• ASSIGNMENT: Each line in the records below, from the one that contains "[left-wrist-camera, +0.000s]" to the one that contains "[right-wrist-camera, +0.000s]", should be reproduced exactly, the first and last included.

- - -

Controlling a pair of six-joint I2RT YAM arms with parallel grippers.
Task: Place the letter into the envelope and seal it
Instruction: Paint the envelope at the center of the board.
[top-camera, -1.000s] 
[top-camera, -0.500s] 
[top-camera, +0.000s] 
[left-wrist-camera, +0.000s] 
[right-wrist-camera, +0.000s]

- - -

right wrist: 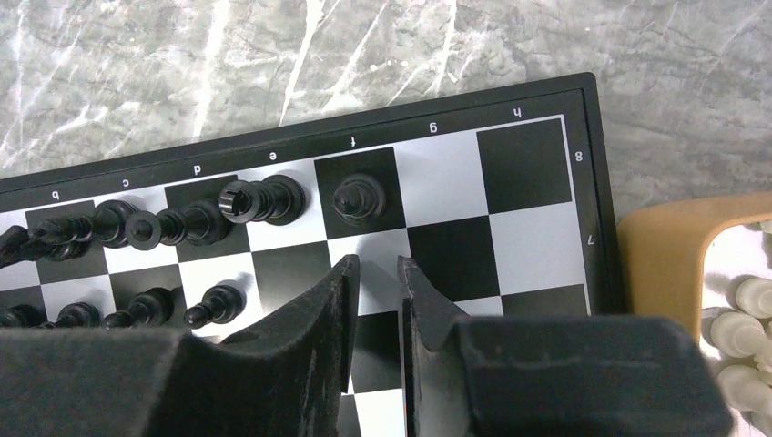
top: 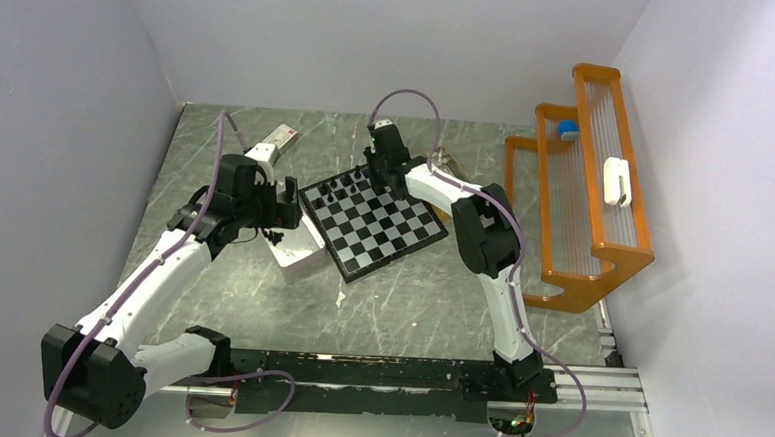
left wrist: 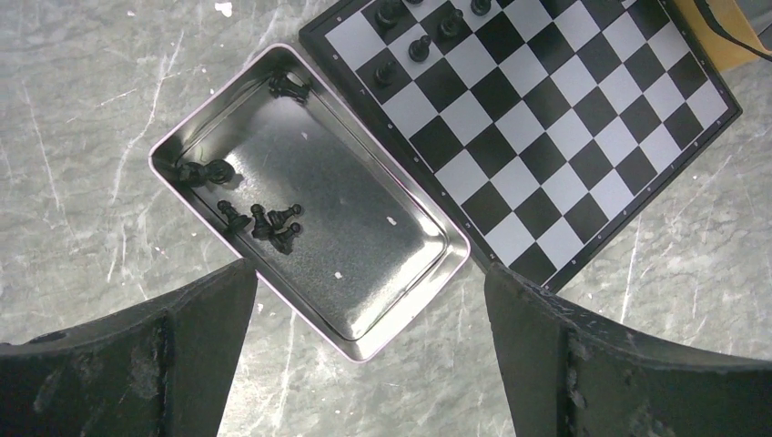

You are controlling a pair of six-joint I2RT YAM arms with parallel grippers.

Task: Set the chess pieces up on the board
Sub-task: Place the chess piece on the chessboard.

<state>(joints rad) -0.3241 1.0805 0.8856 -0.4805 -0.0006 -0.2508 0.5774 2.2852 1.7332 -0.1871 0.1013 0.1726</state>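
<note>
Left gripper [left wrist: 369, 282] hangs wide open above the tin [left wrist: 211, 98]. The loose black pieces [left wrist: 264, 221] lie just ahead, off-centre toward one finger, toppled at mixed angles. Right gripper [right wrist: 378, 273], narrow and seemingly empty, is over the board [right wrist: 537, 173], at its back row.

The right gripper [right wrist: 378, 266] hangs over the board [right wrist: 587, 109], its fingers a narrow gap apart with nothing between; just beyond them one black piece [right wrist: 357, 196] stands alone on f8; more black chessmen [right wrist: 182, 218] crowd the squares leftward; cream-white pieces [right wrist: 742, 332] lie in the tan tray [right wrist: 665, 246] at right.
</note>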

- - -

• YOUR RESPONSE:
[left-wrist-camera, +0.000s] 
[right-wrist-camera, +0.000s]

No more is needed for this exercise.